Copy your prepared **group_vars** into place:

- [kubespray-2.28.0/inventory/mycluster/group_vars/k8s_cluster/k8s-cluster.yml](./Scripts,%20appendices%20and%20Configurations/Configurations/k8s-cluster-yml.md)
- [kubespray-2.28.0/inventory/mycluster/group_vars/k8s_cluster/k8s-net-custom-cni.yml](./Scripts,%20appendices%20and%20Configurations/Configurations/k8s-net-custom-cni-yml.md)
- [kubespray-2.28.0/inventory/mycluster/group_vars/all/containerd.yml](./Scripts,%20appendices%20and%20Configurations/Configurations/containerd-yml.md)
- [kubespray-2.28.0/inventory/mycluster/group_vars/all/all.yml](./Scripts,%20appendices%20and%20Configurations/Configurations/containerd-yml.md)
- [kubespray-2.28.0/inventory/mycluster/group_vars/all/offline.yml](./Scripts,%20appendices%20and%20Configurations/Configurations/offline-yml.md)

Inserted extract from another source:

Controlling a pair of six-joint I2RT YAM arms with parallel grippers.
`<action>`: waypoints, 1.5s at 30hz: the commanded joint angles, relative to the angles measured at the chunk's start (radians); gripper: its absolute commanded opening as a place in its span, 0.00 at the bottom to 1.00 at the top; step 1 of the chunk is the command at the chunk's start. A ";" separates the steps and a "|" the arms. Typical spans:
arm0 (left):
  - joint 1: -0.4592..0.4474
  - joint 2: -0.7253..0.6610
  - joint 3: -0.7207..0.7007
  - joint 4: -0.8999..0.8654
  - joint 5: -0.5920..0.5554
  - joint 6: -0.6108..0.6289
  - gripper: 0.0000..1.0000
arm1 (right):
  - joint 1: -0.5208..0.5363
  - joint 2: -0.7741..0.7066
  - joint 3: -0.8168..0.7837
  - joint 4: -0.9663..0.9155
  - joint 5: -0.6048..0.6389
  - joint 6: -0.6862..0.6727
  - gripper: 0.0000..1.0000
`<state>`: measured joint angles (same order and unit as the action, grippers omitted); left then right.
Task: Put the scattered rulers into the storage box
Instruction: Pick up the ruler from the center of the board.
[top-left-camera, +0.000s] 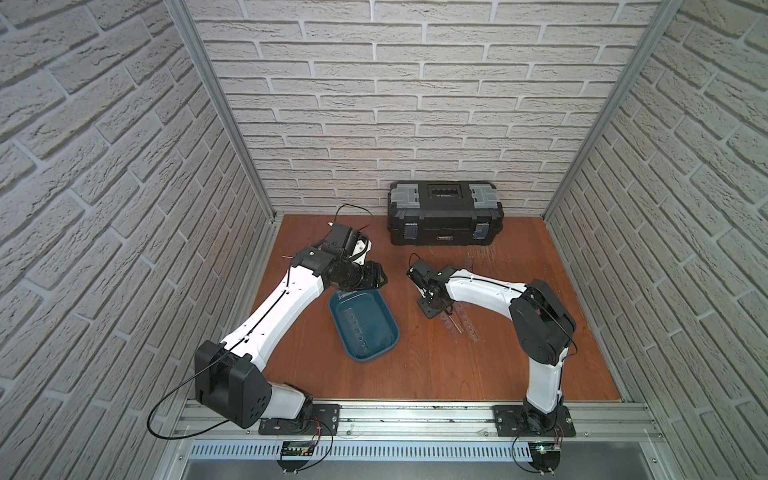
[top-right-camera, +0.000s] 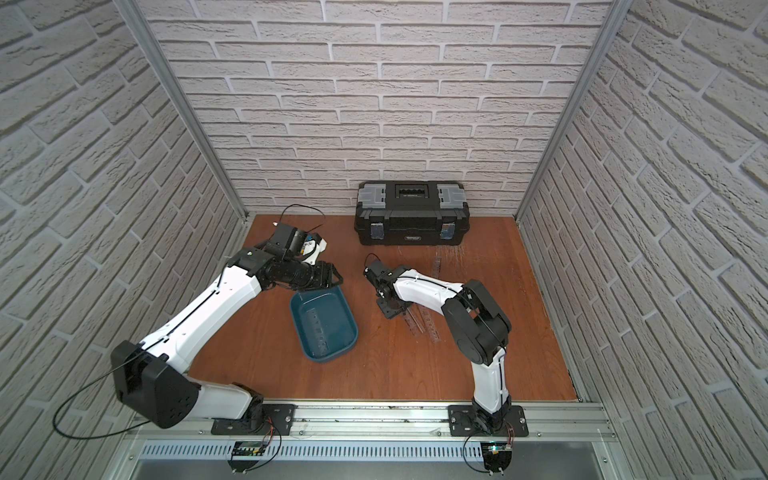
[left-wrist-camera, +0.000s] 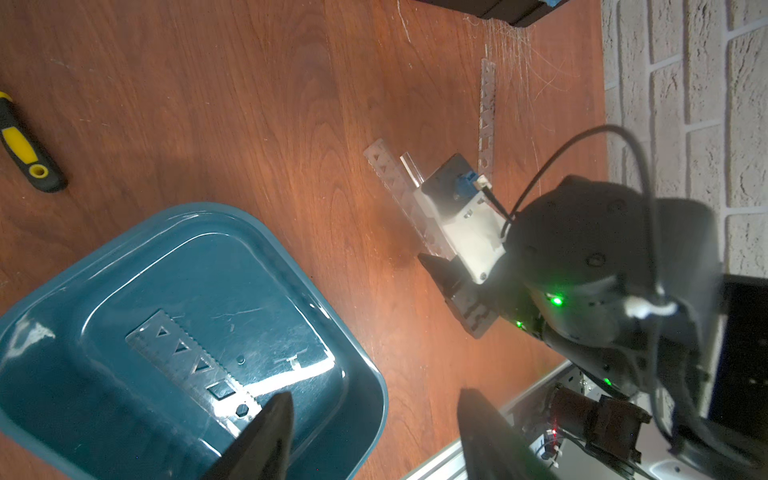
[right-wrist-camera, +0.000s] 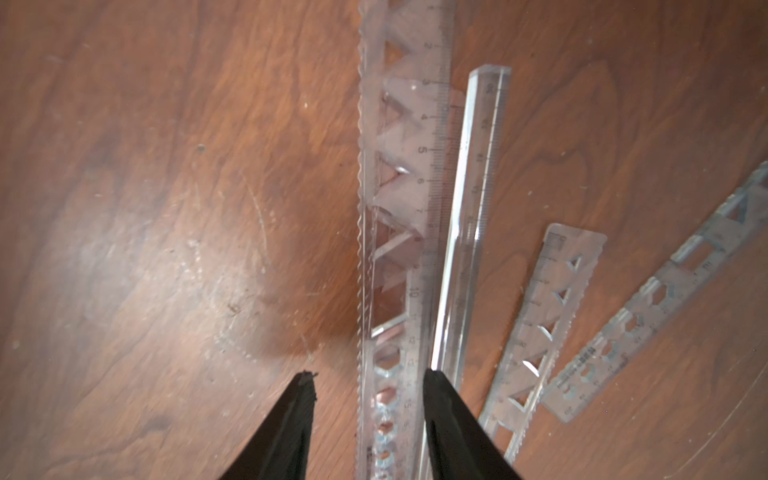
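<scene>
Rulers (right-wrist-camera: 405, 208) lie bunched on the table (right-wrist-camera: 166, 208); one lies in the box (left-wrist-camera: 137, 249). My right gripper (right-wrist-camera: 368, 415) straddles the nearest with jaws spread, likely lining up an edge pinch. The left gripper (left-wrist-camera: 376, 399) hangs spread and empty over the box.

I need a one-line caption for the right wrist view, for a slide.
Open right gripper straddles a clear stencil ruler; three more rulers lie beside it on the wooden table.

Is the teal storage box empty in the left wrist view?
No, one transparent ruler with cut-out shapes lies flat on the floor of the storage box.
</scene>
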<state>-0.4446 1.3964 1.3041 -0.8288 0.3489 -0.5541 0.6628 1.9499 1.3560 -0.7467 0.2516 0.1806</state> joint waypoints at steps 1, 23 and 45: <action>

Also create your prepared **hardening.yaml** file in the root directory of the Kubespray project.
- [kubespray-2.28.0/hardening.yaml](./Scripts,%20appendices%20and%20Configurations/Configurations/hardening-yaml.md)

#### Log visibility in Kubespray (`no_log` & `unsafe_show_logs`)
- `no_log` (Ansible): hides module args/results in output/logs. Ansible default is false, but Kubespray often sets `no_log: "{{ not (unsafe_show_logs | bool) }}"`, so the effective default is hidden.
- `unsafe_show_logs` (Kubespray): global switch (default false). Set to true to flip most Kubespray tasks to show full output (useful for deep debugging).
- How to enable (temporarily): per cluster in `inventory/mycluster/group_vars/all/all.yml` → `unsafe_show_logs: true`, or per run: `ansible-playbook … -e unsafe_show_logs=true -vvv`
- Security note: enabling exposes secrets (`tokens/passwords/certs`). Use briefly, then set back to `false` and scrub any captured logs.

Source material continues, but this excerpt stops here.